After 17 (seventeen) years of employment, an employee, Mr Njilo, was dismissed on the basis of taking compassionate leave without “qualifying” and “providing false information” on 3 (three) separate occasions by making use of compassionate leave in both 2013 and 2014 for his mother’s funeral and in 2015 for his son’s funeral. Believing that his dismissal was unfair, Mr Njilo referred an unfair dismissal dispute to the Commission for Conciliation, Mediation, and Arbitration (the “CCMA”).

Classification of family members

The issue in this matter related to the classifications of family members in western culture as opposed to Zulu culture. In Zulu culture, certain close relatives are seen and regarded as immediate family members despite not falling within the conventional understanding of immediate family members. For example, one’s deceased brother’s son will be regarded as your son due to the assumption of responsibility that he would have over that child.

Mr Njilo averred that he had not received a copy of the employer’s leave policy, nor had it been explained to him. The leave policy in question was about 35 (thirty-five) pages long, with compassionate leave specifically typed in smaller writing.

Intricacies of leave policies

Mr Njilo explained that he had not understood the intricacies of the leave policy and that it did not cover those regarded as immediate family members in accordance with his cultural beliefs.

The Commissioner found that the employee had not intended to be dishonest in taking the compassionate leave and, thus, dismissal was not appropriate, considering his clear record.

The Commissioner found the dismissal substantively unfair and awarded reinstatement. The employer then approached the Labour Court to review this arbitration award.

The Labour Court found that the leave policy should have been better explained to employees.

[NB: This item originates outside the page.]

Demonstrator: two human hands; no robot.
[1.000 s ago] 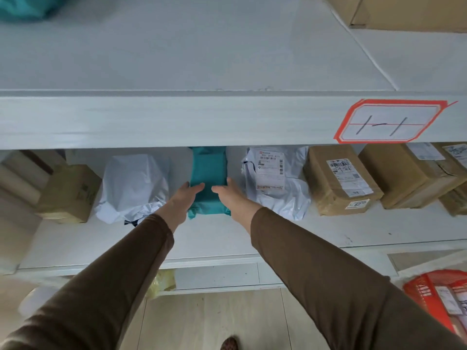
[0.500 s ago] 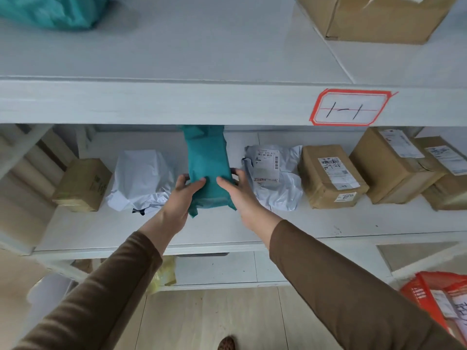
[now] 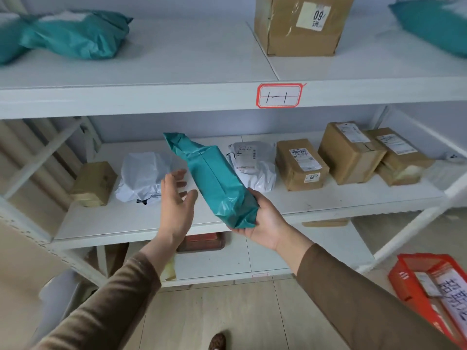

The Court held further that the arbitration award is to stand as it cannot be said that a reasonable arbitrator would not have come to the same conclusion. Additionally, the Court found no evidence of a broken relationship of trust between the employer and employee.


This decision changes the concept of the immediate family as contemplated in African culture. It requires a shift in the qualifying criteria or an amendment to ensure that only direct blood relatives are covered. Whichever way employers choose to go, what is definitely required is a different approach to explaining the contents of the leave policy to staff to ensure that employees understand what is entailed and expected of them.

When setting policies, employers are encouraged to seek legal advice on the rights and responsibilities entailed in these policies and any possible confusion that may be caused by such a policy. As always, when facing a dispute of this nature, one is encouraged to seek legal advice for the best way forward.